A little over a year ago I shelved two projects that were going to be part of the 10Cv4 platform; Tasks and Notes. Tasks is a ToDo list that can consist of multiple groupings, with some groupings able to be shared with people you choose. Notes is exactly what it sounds like and was a first attempt to build something that might actually encourage me to stop writing so much stuff on paper every day. The reason these two tools were never released was because I ran into some problems with the structure of the v4 database that wouldn't quite allow me the flexibility I needed when structuring the data for these two items. The problem could have been worked around by creating new tables and storing things separately, but that would have broken the consistent relational model that I worked so hard to construct in the first place. Putting the code to bed for a year seemed the most logical solution while the subconscious went to work on solutions.
When I started designing the v5 database, I looked at all the things that worked with the previous versions and, more importantly, the things that didn't work.
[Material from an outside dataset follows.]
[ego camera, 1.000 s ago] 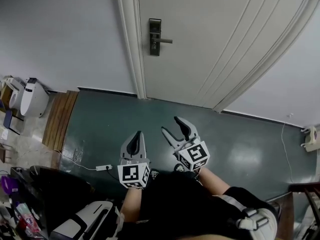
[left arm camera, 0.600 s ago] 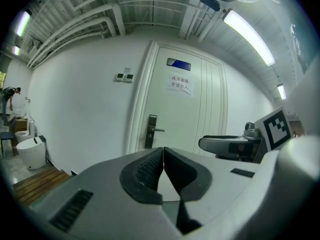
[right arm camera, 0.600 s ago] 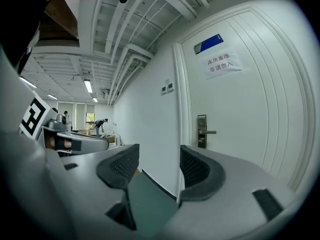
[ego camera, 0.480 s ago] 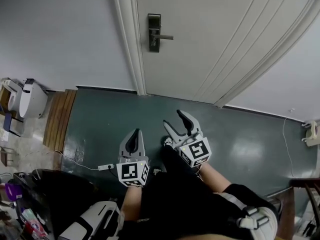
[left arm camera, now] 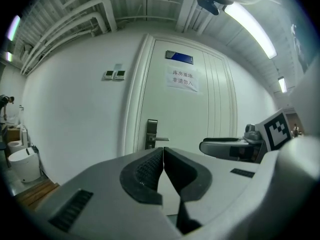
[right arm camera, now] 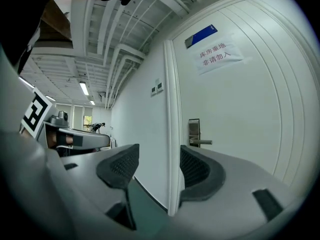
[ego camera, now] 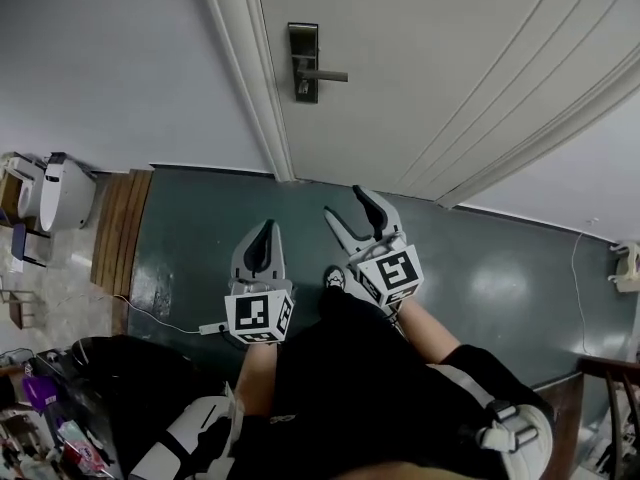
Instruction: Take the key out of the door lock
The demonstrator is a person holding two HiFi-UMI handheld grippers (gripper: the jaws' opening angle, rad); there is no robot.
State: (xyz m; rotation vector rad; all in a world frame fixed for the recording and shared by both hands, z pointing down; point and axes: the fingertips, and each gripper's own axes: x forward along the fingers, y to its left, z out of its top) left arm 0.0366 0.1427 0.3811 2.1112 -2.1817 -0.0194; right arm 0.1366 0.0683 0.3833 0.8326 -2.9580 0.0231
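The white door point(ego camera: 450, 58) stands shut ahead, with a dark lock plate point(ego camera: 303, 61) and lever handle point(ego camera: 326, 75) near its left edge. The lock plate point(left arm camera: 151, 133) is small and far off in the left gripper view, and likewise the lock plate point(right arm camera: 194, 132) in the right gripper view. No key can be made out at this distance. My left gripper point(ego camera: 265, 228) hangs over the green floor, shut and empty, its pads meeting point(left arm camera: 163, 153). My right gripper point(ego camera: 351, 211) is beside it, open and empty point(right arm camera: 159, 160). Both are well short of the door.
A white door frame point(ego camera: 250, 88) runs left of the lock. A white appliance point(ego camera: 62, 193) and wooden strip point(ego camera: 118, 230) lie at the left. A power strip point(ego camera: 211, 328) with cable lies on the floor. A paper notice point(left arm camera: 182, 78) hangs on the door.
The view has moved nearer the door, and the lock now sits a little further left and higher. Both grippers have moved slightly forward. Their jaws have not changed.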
I needed to make sure that any future development was not going to be hampered by decisions based on an incomplete understanding of a problem. Some careful analysis showed areas that could be improved which would result in much better performance and a greater degree of flexibility for future enhancements to the system. The result so far has been an incredibly responsive v5 database and API that can do the Kessel Run in less than 12 parsecs with time to spare. All it took was looking at how I used to design databases and learn some new concepts1.
By examining the deficiencies in my passion projects, I get to look at how to improve them which results in a much better tool to share with the world. My code is still hardly perfect, but I'm much less embarrassed by what I see under the hood when others try to pitch in and point out areas for improvement. One of the many goals I have for 10C is to provide something that is both fast and reliable. By looking at areas that do not meet these criteria, failures can be converted into teachable moments that can result in some excellent fixes down the road.
Moving from MySQL 5.7 to MySQL 8.0 also made a rather large difference in terms of performance, as the newer database engine is far more efficient than the previous version. Using SQL Server was also a consideration as it would come with a number of advantages over MySQL, but I opted to use the "classic" web stack for the time being.